The sound through the door was loud, breaking up the silence of the conversation. Laughter greeted that as everyone relaxed. Smokescreen who was sitting next to Devcon and his grandson, Smokey. laughed. "I almost forgot why we were here."

"No doubt," Smokey said with a grin. "Is that why you don't have caste marks on you, Hercy?" he asked.

Hercy nodded. "I don't because I was in the first rebellion and was considered exempt with everyone else who was there. I came in late because I was young and trying to protect my family. I joined up with the General here. I had Molotov cocktails and a good throwing arm. The Quintessons burned real good."

Devcon snicked at that remark. "I imagine." He looked at Hard Drive and Delphi. "Your caste marks are different, too."

"They are. All three of us, Hercy, Delphi and me are caste exempt. However, to get the upper hand with the Praxian Elites, we invented the caste mark that we wear. It's different than any other. Its the image of Cybertron, the engraving of 'Until All Are One' inside the hands of The One. We serve everyone. We leave no one out. It made us the most feared and powerful caste in our culture. It also kept the high castes from going around the bend."

"AAAAAAAAAAAAAARRRRRRRRRRRRRRGGGGGGGGGGGGGGGGGHHHHH!"

Turbine who was leaning against Raptor grinned. "That one was closer to the other. Things are speeding up. Blackjack, lean in and see how long this is going to take."

Blackjack leaned toward the door, then peered in. He talked a moment to someone, then closed the door. Leaning back, he grinned. "They're getting ready right now." He glanced at Alor. "By the way, where are the kids?"

"At Day Care," Turbine said. "I had Scout taken there, too."

Blackjack nodded. "Slagger. You going back in there?" he asked Alor, then his genitors and grand genitors.

Hardie grinned. "Not on your life.
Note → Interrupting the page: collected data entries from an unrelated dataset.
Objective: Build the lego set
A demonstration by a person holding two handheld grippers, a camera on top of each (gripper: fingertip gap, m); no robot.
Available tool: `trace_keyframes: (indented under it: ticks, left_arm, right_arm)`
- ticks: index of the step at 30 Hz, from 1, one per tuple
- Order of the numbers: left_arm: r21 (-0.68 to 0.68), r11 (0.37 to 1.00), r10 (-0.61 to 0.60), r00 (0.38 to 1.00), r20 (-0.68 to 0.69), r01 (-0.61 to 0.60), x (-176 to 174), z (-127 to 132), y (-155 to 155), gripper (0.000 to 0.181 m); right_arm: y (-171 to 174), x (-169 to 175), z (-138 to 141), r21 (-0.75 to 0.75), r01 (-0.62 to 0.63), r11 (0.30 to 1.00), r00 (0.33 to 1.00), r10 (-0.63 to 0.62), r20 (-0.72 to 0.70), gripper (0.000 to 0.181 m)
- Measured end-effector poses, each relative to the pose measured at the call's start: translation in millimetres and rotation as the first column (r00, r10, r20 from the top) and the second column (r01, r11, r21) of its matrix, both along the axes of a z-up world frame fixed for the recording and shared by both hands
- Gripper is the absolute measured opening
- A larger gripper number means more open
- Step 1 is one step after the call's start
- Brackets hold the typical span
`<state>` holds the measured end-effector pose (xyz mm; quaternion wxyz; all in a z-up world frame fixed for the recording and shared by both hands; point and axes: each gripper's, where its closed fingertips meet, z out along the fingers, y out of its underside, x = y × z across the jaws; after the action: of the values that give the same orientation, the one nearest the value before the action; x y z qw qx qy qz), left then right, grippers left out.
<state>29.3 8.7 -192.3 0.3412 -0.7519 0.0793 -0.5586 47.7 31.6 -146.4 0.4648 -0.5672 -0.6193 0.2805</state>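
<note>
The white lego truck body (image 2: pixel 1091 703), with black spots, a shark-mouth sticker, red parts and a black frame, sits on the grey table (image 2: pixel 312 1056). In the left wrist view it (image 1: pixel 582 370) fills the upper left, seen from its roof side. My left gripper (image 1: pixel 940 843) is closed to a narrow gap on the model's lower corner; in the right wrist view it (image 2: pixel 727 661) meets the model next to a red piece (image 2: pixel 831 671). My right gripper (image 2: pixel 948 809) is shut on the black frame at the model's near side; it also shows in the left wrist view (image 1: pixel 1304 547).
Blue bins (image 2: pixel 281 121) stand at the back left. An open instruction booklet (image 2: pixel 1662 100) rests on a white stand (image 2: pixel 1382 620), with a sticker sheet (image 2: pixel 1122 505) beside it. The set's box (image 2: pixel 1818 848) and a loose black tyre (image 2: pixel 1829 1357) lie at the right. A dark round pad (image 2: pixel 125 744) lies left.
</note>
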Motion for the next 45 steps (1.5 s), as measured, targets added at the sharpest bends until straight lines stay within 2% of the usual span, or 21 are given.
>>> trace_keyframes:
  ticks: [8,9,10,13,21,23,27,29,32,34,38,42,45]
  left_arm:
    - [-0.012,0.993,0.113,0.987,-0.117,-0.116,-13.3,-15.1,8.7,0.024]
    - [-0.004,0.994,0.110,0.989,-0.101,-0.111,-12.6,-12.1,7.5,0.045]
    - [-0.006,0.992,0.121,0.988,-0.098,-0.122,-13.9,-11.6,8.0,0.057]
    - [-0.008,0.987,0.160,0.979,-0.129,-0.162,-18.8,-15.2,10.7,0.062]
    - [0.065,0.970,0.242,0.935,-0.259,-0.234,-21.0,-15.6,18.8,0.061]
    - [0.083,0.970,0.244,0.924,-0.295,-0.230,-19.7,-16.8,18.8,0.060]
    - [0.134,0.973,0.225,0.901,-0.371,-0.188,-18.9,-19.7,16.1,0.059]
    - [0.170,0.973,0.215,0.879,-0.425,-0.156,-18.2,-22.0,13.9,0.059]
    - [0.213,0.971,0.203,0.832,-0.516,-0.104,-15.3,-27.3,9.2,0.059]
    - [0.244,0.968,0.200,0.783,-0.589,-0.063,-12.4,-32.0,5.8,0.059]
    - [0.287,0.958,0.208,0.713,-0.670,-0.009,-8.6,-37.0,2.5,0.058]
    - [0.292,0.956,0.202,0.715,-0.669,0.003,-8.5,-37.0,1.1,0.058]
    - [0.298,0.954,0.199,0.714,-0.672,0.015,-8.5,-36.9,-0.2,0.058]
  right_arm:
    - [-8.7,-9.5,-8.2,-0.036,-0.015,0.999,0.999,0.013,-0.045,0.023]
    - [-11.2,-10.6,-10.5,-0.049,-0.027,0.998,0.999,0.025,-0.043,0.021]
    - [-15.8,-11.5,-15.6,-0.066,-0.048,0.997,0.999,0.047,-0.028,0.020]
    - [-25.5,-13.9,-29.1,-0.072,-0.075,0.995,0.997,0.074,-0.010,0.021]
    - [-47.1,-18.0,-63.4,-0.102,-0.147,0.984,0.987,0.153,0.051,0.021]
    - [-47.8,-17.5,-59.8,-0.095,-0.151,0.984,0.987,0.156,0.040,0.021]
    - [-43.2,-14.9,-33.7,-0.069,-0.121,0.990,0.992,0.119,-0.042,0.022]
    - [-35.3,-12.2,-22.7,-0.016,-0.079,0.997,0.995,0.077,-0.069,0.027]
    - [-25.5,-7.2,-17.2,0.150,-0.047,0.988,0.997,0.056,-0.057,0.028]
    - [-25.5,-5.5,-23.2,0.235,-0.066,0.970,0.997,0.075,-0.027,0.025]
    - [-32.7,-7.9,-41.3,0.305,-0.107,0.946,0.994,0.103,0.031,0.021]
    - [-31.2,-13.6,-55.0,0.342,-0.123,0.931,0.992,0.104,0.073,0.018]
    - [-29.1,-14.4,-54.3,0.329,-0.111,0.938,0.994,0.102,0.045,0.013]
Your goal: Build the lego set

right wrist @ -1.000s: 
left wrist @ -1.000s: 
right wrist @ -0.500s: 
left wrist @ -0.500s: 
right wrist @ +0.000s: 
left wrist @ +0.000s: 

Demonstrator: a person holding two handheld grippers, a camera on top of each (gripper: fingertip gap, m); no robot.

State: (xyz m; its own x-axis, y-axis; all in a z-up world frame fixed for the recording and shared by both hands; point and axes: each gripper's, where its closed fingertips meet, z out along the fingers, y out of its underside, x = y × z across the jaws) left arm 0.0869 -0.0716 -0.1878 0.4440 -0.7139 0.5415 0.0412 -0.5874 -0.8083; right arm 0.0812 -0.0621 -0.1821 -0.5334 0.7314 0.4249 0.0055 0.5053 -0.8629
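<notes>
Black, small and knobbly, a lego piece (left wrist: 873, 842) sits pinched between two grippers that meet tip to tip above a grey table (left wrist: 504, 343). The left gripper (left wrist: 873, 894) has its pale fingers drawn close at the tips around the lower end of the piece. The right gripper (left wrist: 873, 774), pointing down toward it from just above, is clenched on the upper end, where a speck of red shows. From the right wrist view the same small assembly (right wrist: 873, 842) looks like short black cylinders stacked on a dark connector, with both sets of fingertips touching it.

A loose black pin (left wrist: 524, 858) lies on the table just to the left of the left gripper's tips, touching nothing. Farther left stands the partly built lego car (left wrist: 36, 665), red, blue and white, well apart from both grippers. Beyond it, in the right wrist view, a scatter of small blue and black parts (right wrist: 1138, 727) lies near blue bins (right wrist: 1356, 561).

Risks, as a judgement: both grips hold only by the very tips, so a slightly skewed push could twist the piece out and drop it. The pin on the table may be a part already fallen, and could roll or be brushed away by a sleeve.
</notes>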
Infant is on his own."

"AAAAAAAAAAAAARRRRRRRRGGGGGGGGGGHHHHHHHHHH!"

It was silent a moment, then Raptor laughed as he stood up. "That sounded like Ironhide," he said as he opened the door to enter. It closed behind him. Inside the room, Ratchet was laying back on a med berth as screens were being erected around him. They bore the symbol of the city-state of Praxus, a nice touch. Screens were being moved around Ironhide and one had holes for his servos to hold Ratchet's helm and nothing more. He would be as blind as a bat to the whole proceedings. Raptor walked to him, then shook his helm. "Did you just yell?"

"I DID!" Ironhide said as he glared at the curtain. "Can I say that right now, I hate our cultural rituals?"

"You can but it won't do slag-all right now," Raptor said as he grinned at his onliest and most beloved grandson.

"Okay, Ratchet," they heard Gypsy say on the other side of the curtain. "I'm going for the spark now."

"ARGGGGGGGHHHHHHHHHHHH!" -Ratchet

"I think I'm going out the door. Join me?" Raptor said to Ironhide who was reaching through the holes in the curtain to hold Ratchet's helm.

"DON'T TEMPT ME!" Ironhide said through his emotional downpour.

Raptor slapped him on the shoulder, then with a grin at everyone in the room, walked out and shut the door. Sitting down again, he grinned. "He's got it completely under control."

"AAAAAAAAAAAAAAAAARRRRRRGGGGGGGGGGGGGGHHHHHHHHHHHHH!"